== Exercise description ==
The only thing to report is how many lines of the data contain the word "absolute".

◆ ◆ ◆ ◆

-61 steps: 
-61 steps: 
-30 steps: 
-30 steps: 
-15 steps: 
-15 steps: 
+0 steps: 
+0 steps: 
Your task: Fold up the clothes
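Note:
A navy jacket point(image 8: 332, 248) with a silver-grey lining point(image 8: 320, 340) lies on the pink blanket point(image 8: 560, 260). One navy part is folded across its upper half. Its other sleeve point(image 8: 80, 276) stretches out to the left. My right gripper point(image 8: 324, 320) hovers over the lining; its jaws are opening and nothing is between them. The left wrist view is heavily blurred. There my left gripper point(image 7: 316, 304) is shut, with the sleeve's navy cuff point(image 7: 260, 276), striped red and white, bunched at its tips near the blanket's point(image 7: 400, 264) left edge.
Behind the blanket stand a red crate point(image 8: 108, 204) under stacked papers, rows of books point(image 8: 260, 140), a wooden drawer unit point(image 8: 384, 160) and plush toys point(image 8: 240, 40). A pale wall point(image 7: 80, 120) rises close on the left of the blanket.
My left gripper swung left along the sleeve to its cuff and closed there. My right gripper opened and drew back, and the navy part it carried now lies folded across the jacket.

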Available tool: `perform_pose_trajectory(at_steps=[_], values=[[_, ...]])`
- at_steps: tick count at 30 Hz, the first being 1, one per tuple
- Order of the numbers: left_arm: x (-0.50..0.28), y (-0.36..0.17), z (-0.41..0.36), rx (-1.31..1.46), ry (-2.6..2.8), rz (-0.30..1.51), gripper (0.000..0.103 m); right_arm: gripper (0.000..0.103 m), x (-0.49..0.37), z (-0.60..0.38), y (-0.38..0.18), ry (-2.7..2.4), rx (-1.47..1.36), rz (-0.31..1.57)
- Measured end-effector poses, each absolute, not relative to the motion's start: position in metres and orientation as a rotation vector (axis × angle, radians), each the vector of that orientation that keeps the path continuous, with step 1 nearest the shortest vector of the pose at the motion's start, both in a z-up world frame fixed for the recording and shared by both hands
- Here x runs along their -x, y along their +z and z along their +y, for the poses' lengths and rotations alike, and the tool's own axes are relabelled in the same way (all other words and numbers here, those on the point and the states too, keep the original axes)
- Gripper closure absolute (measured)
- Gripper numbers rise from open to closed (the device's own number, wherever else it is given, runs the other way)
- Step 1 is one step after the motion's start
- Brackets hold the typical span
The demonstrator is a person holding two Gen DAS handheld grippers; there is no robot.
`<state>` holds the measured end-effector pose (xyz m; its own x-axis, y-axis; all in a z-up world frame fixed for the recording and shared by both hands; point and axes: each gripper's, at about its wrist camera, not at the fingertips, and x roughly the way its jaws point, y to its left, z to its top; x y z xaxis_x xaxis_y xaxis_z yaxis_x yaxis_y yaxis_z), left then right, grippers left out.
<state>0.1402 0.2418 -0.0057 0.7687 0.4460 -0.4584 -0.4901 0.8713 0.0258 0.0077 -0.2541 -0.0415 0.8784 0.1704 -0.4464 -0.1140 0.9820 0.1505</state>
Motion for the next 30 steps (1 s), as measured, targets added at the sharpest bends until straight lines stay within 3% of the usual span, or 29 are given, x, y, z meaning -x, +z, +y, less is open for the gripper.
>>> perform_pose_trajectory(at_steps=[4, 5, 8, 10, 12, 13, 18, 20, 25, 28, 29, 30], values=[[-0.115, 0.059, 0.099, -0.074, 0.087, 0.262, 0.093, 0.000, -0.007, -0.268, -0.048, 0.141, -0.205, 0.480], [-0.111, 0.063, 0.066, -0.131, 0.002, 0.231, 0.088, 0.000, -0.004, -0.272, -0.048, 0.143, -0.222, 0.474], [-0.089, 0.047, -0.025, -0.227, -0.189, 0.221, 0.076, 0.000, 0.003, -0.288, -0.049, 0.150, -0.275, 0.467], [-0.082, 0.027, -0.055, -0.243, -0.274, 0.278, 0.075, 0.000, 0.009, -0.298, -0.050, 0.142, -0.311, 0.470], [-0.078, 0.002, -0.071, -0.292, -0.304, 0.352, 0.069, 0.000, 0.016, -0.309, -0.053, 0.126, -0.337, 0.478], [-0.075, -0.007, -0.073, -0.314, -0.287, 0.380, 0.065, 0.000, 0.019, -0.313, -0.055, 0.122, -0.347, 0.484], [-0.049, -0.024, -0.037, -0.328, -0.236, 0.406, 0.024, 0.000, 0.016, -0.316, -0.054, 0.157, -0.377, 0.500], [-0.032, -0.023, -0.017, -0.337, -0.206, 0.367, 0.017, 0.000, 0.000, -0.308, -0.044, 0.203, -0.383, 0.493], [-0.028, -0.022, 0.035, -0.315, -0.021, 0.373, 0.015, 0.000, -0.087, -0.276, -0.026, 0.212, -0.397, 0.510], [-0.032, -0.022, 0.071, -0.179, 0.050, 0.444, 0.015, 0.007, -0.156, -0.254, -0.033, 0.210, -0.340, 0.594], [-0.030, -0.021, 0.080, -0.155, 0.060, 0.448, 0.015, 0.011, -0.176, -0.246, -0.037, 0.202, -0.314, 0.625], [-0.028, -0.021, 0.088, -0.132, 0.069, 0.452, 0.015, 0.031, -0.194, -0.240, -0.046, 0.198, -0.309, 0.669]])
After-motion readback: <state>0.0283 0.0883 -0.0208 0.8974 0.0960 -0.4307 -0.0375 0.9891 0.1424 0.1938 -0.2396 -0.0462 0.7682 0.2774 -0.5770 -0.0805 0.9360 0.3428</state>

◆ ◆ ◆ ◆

== Task result ==
2